Quelle: Informationsstelle Militarisierung (IMI) e.V. - www.imi-online.de

IMI-Standpunkt 2013/033

Kongo: UN-Offensive und Rohstoffausbeutung

Jürgen Wagner (18.07.2013)

In IMI-Aktuell 2013/051 wurde bereits darauf hingewiesen, dass Teile der ca. 22.000 Mann starken UN-Truppe MONUSCO im Kongo nun auch „robust“ vorgehen dürfen. Dies geschieht auf Grundlage von UN-Resolution 2098 vom 28. März 2013, die die Befugnis erteilt, „entweder allein oder zusammen mit der FARC [der kongolesischen Armee] gezielte offensive Operationen durch die Interventionsbrigade durchzuführen.“ Laut Al Jazeera (16.07.2013) scheint diese „Force Intervention Brigade“ (FIB), die angeblich einen Umfang von 3069 Soldaten hat, nun kurz vor ihren ersten Offensivoperationen zu stehen.
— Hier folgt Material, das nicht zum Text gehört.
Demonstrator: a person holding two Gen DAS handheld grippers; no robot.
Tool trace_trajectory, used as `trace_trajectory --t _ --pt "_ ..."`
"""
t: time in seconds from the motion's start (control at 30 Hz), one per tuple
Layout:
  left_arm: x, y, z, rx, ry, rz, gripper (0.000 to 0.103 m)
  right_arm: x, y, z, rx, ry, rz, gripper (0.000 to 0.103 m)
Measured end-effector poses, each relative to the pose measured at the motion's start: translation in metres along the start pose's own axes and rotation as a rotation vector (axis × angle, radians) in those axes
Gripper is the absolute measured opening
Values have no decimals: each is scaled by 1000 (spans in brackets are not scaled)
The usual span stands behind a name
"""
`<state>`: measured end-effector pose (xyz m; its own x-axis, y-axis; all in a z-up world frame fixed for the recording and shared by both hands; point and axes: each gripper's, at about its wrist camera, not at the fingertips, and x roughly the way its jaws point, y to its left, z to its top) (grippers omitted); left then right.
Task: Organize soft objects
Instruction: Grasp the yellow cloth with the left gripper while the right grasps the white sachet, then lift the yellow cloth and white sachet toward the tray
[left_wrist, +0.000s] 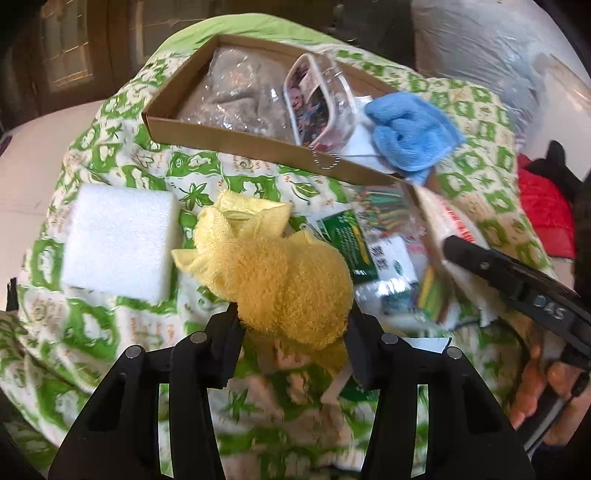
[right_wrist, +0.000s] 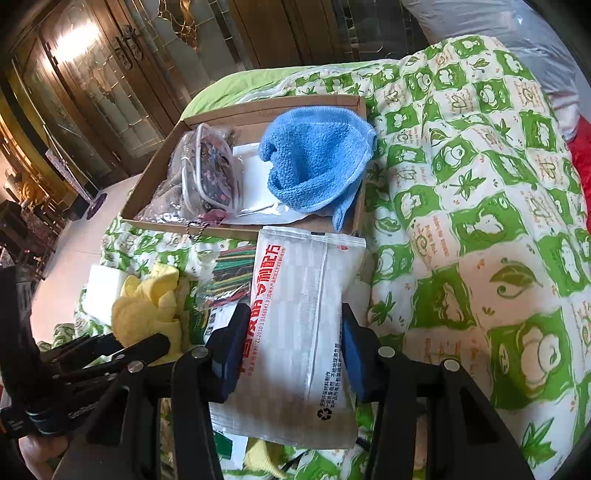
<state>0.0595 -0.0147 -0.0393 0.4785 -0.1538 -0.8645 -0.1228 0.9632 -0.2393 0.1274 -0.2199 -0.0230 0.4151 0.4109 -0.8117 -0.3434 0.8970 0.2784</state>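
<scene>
Gripping the yellow towel (left_wrist: 284, 273), left gripper (left_wrist: 291, 332) pads press its sides; right gripper (right_wrist: 291, 350) clamps the white packet (right_wrist: 303, 314). Cardboard tray (right_wrist: 155, 184) at 12 o'clock holds blue cloth (right_wrist: 317, 158), overhanging its near edge. White foam block (left_wrist: 118, 240) at 10 o'clock; bare quilt (right_wrist: 480, 221) at 3 o'clock.

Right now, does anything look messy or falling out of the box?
Yes. The blue cloth is bunched up in the box, with one corner drooping over the front wall. A bead chain from the clear pouch also dangles over that wall.
</scene>
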Motion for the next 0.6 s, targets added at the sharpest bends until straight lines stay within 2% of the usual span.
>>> trace_trajectory --t 0.17,0.43,0.6 --pt "-17 7 -11 6 -8 -40 48 1 13 -17 -25 48 43 47" --pt "-10 -5 -13 50 -15 3 48 13 21 -21 -53 94 34 47" --pt "-15 -7 -12 59 -48 6 48 9 20 -21 -43 64 39 46"
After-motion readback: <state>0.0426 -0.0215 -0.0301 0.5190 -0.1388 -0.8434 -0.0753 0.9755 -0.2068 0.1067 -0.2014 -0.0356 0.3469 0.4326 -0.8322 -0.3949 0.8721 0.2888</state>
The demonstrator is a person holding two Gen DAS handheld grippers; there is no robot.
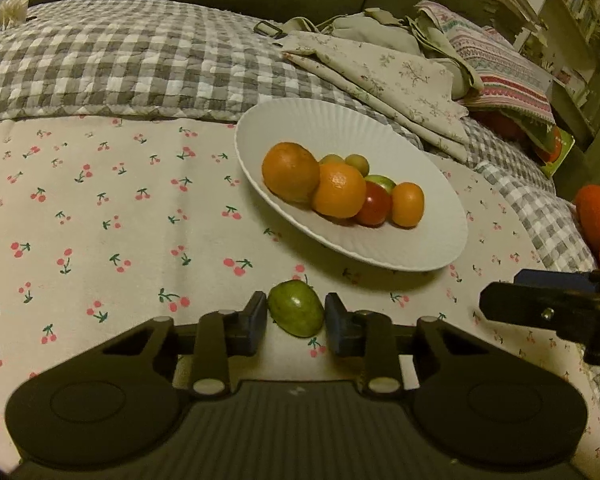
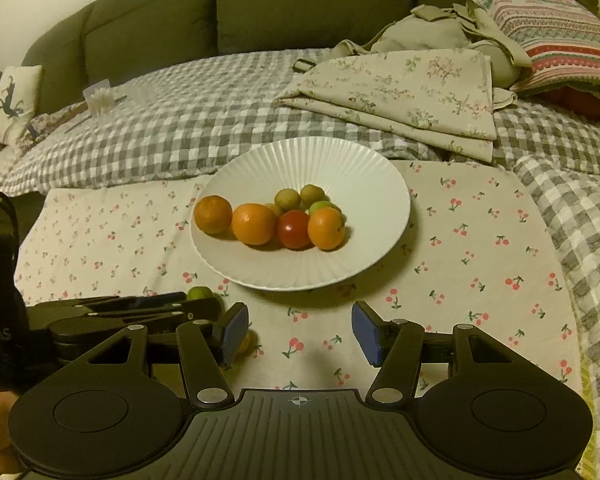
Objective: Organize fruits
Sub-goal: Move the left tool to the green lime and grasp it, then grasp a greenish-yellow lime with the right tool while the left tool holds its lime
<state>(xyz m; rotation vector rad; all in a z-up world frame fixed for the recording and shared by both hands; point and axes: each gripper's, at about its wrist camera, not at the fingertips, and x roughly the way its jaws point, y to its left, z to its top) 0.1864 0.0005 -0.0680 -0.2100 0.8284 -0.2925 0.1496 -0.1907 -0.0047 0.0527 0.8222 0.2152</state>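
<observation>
1. Left wrist view says it all: your left gripper [image 1: 296, 322] has its two blue pads either side of the green fruit [image 1: 296, 308], which sits on the cherry-print cloth [image 1: 100, 220]. The left pad looks like it's touching the skin, the right one has a sliver of gap, so I'd call it not clamped yet.
2. To do this bit well, squeeze slowly and evenly. The fruit is rounded and looks a bit lopsided, so it'll probably try to squirt forward if one pad gets there first. Centre it, then close.
3. Once you've got it, I'd lift straight up before swinging toward the white plate [image 1: 420, 248], which is just ahead and to the right with oranges [image 1: 292, 172] and a red tomato [image 1: 374, 204] piled in the middle.
4. Aim for the bare near side of the plate, not on top of the heap.
5. Your right gripper [image 2: 296, 330] is spread wide, holding nothing, parked beside the left one. Keep it clear.
</observation>
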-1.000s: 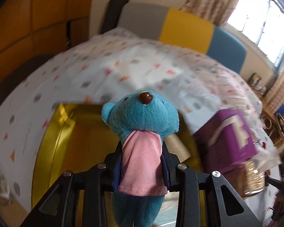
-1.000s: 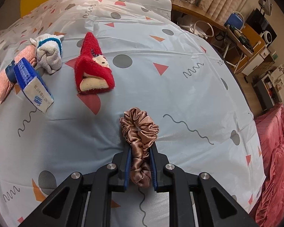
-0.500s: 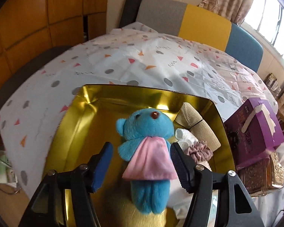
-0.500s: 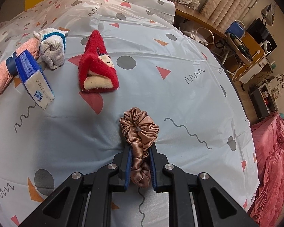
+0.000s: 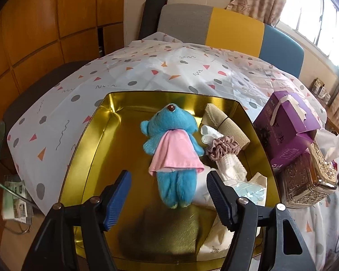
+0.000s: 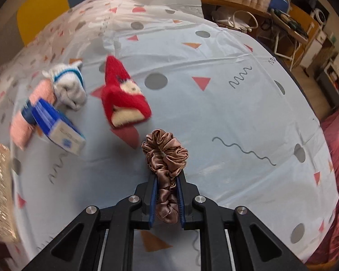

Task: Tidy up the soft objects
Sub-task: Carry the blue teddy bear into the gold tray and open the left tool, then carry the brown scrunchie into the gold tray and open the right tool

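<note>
Jaws of the left gripper (image 5: 168, 195) are opening, clear of the blue bear (image 5: 173, 149) lying pink-caped in the gold tin (image 5: 83, 140); the right gripper (image 6: 166, 199) pinches a brown scrunchie (image 6: 166, 158).

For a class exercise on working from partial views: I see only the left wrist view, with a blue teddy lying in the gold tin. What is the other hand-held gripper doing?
Observer: The right hand-held gripper is shut on a brown satin scrunchie.
Operator: Anything soft left outside the tin?
Observer: Yes, a red plush toy lies on the patterned sheet.
Operator: Only that?
Observer: No, a white knitted bundle with blue trim touches a pink roll beside it.
</note>
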`<state>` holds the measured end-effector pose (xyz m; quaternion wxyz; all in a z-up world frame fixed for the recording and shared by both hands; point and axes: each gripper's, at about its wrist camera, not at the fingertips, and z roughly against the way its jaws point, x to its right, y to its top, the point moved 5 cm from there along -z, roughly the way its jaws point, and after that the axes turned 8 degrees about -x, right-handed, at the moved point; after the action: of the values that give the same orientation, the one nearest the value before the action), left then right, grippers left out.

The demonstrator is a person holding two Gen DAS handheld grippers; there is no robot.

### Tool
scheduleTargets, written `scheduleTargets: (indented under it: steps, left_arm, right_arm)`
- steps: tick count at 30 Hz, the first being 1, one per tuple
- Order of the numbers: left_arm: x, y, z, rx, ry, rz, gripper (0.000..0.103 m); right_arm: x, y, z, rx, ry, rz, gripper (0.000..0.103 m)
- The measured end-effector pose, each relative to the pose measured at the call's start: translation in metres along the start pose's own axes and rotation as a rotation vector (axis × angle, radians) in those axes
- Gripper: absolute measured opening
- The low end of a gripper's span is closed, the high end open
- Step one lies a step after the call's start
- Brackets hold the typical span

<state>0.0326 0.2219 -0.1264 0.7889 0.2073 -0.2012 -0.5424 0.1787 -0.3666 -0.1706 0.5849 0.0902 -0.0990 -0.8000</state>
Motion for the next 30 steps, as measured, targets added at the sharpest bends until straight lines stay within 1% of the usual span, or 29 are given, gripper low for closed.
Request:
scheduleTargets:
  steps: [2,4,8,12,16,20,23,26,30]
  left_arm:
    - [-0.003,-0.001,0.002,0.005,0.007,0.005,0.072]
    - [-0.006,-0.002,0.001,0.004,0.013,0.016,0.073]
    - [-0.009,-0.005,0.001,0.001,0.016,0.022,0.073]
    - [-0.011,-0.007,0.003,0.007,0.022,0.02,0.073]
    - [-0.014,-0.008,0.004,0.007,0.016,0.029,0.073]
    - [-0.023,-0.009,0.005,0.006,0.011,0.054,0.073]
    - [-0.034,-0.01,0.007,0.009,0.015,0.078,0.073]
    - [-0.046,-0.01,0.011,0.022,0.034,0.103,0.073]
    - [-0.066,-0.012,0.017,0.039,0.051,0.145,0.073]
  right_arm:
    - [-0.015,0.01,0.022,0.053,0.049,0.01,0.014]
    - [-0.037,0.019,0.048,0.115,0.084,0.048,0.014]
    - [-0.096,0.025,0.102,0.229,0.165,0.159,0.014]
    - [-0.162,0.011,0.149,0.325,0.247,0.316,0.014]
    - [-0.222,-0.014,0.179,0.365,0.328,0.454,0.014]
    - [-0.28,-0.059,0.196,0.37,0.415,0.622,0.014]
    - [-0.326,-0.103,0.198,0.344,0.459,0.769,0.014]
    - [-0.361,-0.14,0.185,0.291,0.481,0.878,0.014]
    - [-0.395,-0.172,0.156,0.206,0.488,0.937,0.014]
Das Ziel sei vor allem M23, aber auch eine ganze Reihe weiterer Rebellengruppen, die in der Resolution auch namentlich aufgeführt würden (Democratic Forces for the Liberation of Rwanda (FDLR), Allied Democratic Forces-National Army for the Liberation of Uganda (ADF-NALU), National Forces of Liberation (FNL), Alliance of Patriots for a Free and Sovereign Congo (APCLS)).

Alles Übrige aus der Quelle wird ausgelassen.